=== EXERCISE BRIEF ===
Wherever the listing holds a picture, leave it out, and copy the remainder exactly.

***

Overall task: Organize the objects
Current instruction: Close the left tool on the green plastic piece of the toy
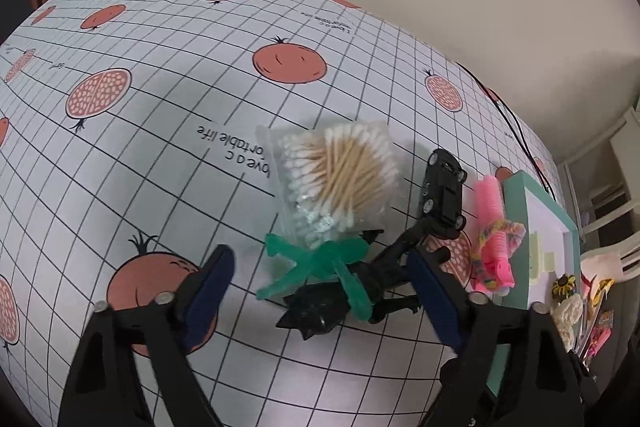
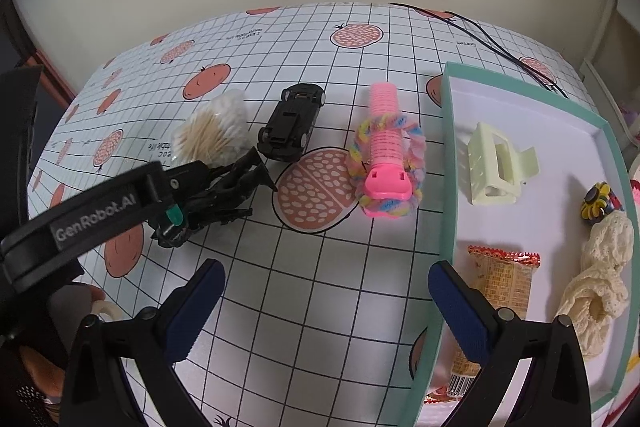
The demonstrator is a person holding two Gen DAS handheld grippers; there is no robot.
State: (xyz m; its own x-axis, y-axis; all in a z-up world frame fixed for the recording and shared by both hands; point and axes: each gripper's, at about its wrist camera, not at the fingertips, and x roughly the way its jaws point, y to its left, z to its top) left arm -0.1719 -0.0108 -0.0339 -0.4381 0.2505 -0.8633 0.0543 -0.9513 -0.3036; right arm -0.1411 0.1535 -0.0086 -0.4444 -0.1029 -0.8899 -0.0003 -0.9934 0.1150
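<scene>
- Holding the left gripper (image 1: 320, 291) wide open, you are straddling a black toy (image 1: 320, 311) with green blades (image 1: 320, 263); the pads are gripping nothing.
- Lying just beyond the toy, a swab bag (image 1: 336, 175) is touching it; a black car (image 1: 442, 191) is sitting upside down beside the bag.
- Resting right of the car, a pink roller (image 2: 386, 143) is wearing a pastel scrunchie (image 2: 416, 163).
- Hovering your right gripper (image 2: 326, 307) open and empty, you are spanning the wall of a teal tray (image 2: 448, 187).
- Sitting inside the tray are a cream clip (image 2: 496, 167), a snack packet (image 2: 506, 279) and a lace scrunchie (image 2: 600, 267).
</scene>
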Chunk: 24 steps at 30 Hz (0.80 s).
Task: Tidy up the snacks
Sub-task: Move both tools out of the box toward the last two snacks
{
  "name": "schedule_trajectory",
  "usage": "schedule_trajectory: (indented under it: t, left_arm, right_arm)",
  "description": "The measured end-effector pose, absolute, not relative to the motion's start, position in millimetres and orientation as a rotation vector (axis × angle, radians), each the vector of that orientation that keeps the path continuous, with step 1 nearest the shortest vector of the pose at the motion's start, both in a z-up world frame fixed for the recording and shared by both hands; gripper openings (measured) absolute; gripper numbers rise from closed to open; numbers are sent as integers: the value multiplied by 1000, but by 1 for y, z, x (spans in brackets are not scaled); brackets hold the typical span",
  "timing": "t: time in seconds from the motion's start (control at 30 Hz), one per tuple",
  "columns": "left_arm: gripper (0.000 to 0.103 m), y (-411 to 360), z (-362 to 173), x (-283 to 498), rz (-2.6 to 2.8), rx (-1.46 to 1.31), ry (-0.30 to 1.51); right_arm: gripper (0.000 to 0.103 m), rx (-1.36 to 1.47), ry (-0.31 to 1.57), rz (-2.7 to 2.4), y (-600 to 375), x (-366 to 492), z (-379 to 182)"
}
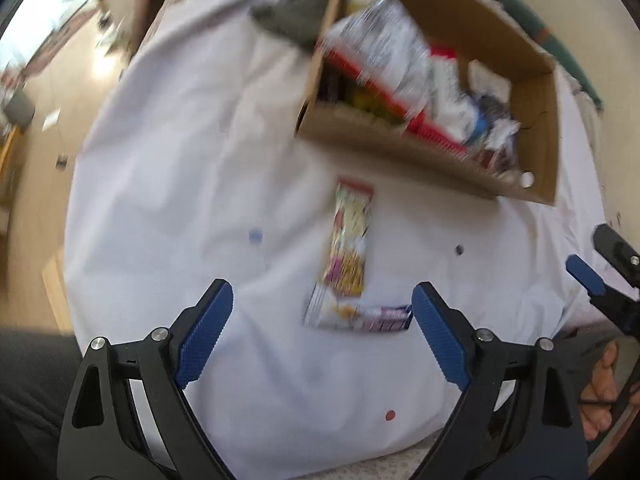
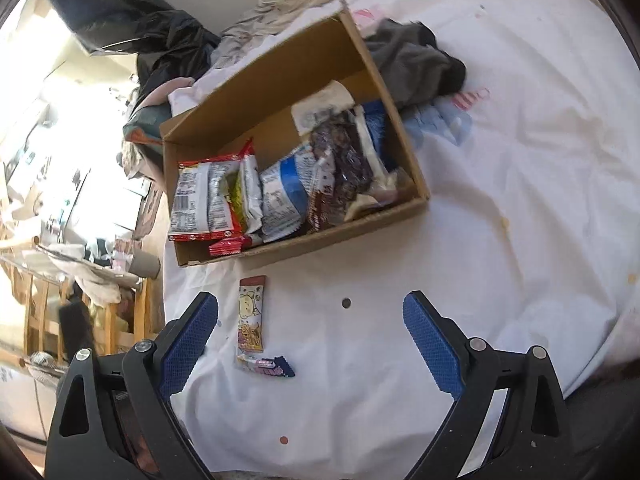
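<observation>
Nearest the left wrist camera, the left gripper (image 1: 322, 312) stands wide apart with nothing between its blue ribbed pads, poised over a white cloth-covered table (image 1: 192, 168); the right gripper (image 2: 310, 322) is likewise spread wide and empty in its own view, and part of it shows at the right edge of the left view, with a hand (image 1: 600, 392) below it. Just ahead of both lie two loose snacks on the cloth: a small purple-and-white wrapped bar (image 2: 266, 365) lying crosswise, and touching its far side a long pale-yellow packet with a cartoon figure and red top (image 2: 252, 312), which points toward the box. Small coloured dots mark the cloth around them. Farther on sits an open brown cardboard box (image 2: 408, 160) holding red-and-silver packets (image 2: 200, 204), a blue-and-white bag (image 2: 282, 200) and a dark brown packet (image 2: 344, 164). Beyond the box's far corner lies a crumpled grey and black garment (image 2: 416, 64).
</observation>
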<state>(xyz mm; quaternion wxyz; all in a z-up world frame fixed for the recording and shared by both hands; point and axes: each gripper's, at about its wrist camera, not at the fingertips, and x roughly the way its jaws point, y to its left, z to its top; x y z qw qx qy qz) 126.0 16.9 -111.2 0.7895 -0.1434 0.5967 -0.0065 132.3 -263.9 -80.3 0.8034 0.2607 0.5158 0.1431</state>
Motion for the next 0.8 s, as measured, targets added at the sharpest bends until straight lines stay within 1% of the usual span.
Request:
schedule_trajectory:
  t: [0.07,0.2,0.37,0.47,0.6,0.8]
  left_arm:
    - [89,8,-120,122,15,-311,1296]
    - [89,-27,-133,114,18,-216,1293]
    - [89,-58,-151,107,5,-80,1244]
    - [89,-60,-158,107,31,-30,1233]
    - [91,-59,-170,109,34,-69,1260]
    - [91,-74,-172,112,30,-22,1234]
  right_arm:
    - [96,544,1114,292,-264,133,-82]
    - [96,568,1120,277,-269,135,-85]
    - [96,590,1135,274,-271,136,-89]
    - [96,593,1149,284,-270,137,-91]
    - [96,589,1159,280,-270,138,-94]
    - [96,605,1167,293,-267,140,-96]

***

=== RESULT FOR THIS EXERCISE ===
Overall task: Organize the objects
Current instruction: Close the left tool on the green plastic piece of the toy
The demonstrator is a person holding two Gen DAS handheld grippers; there is no robot.
State: (xyz m; its own x-axis, y-axis; all in a z-up world frame fixed for the recording and shared by both hands; point and axes: each gripper's, at about its wrist camera, not at the fingertips, and x roughly the way its jaws point, y to its left, z to its top) left arm -0.1719 -0.0108 -0.0339 -0.4381 0.2505 -0.8633 0.0543 -0.9513 -0.3036; right arm -0.1411 0.1535 -0.0086 -0.4444 -0.1029 -0.8899 -0.0003 -0.9934 0.1150
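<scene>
- Holding the left gripper (image 1: 320, 291) wide open, you are straddling a black toy (image 1: 320, 311) with green blades (image 1: 320, 263); the pads are gripping nothing.
- Lying just beyond the toy, a swab bag (image 1: 336, 175) is touching it; a black car (image 1: 442, 191) is sitting upside down beside the bag.
- Resting right of the car, a pink roller (image 2: 386, 143) is wearing a pastel scrunchie (image 2: 416, 163).
- Hovering your right gripper (image 2: 326, 307) open and empty, you are spanning the wall of a teal tray (image 2: 448, 187).
- Sitting inside the tray are a cream clip (image 2: 496, 167), a snack packet (image 2: 506, 279) and a lace scrunchie (image 2: 600, 267).
</scene>
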Chunk: 24 steps at 30 Hz (0.80 s).
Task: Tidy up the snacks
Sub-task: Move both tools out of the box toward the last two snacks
{
  "name": "schedule_trajectory",
  "usage": "schedule_trajectory: (indented under it: t, left_arm, right_arm)",
  "description": "The measured end-effector pose, absolute, not relative to the motion's start, position in millimetres and orientation as a rotation vector (axis × angle, radians), each the vector of that orientation that keeps the path continuous, with step 1 nearest the shortest vector of the pose at the motion's start, both in a z-up world frame fixed for the recording and shared by both hands; gripper openings (measured) absolute; gripper numbers rise from closed to open; numbers are sent as integers: the value multiplied by 1000, but by 1 for y, z, x (spans in brackets are not scaled); brackets hold the typical span",
  "timing": "t: time in seconds from the motion's start (control at 30 Hz), one per tuple",
  "columns": "left_arm: gripper (0.000 to 0.103 m), y (-411 to 360), z (-362 to 173), x (-283 to 498), rz (-2.6 to 2.8), rx (-1.46 to 1.31), ry (-0.30 to 1.51); right_arm: gripper (0.000 to 0.103 m), rx (-1.36 to 1.47), ry (-0.31 to 1.57), rz (-2.7 to 2.4), y (-600 to 375), x (-366 to 492), z (-379 to 182)"
}
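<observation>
Nearest the left wrist camera, the left gripper (image 1: 322, 312) stands wide apart with nothing between its blue ribbed pads, poised over a white cloth-covered table (image 1: 192, 168); the right gripper (image 2: 310, 322) is likewise spread wide and empty in its own view, and part of it shows at the right edge of the left view, with a hand (image 1: 600, 392) below it. Just ahead of both lie two loose snacks on the cloth: a small purple-and-white wrapped bar (image 2: 266, 365) lying crosswise, and touching its far side a long pale-yellow packet with a cartoon figure and red top (image 2: 252, 312), which points toward the box. Small coloured dots mark the cloth around them. Farther on sits an open brown cardboard box (image 2: 408, 160) holding red-and-silver packets (image 2: 200, 204), a blue-and-white bag (image 2: 282, 200) and a dark brown packet (image 2: 344, 164). Beyond the box's far corner lies a crumpled grey and black garment (image 2: 416, 64).
</observation>
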<state>(xyz mm; quaternion wxyz; all in a z-up world frame fixed for the recording and shared by both hands; point and axes: each gripper's, at about its wrist camera, not at the fingertips, and x roughly the way its jaws point, y to its left, z to its top; x y z qw qx qy qz) 126.0 16.9 -111.2 0.7895 -0.1434 0.5967 -0.0065 132.3 -263.9 -80.3 0.8034 0.2607 0.5158 0.1431</state>
Motion for the next 0.8 s, as measured, targets added at the sharpest bends until straight lines stay within 1% of the usual span.
Request:
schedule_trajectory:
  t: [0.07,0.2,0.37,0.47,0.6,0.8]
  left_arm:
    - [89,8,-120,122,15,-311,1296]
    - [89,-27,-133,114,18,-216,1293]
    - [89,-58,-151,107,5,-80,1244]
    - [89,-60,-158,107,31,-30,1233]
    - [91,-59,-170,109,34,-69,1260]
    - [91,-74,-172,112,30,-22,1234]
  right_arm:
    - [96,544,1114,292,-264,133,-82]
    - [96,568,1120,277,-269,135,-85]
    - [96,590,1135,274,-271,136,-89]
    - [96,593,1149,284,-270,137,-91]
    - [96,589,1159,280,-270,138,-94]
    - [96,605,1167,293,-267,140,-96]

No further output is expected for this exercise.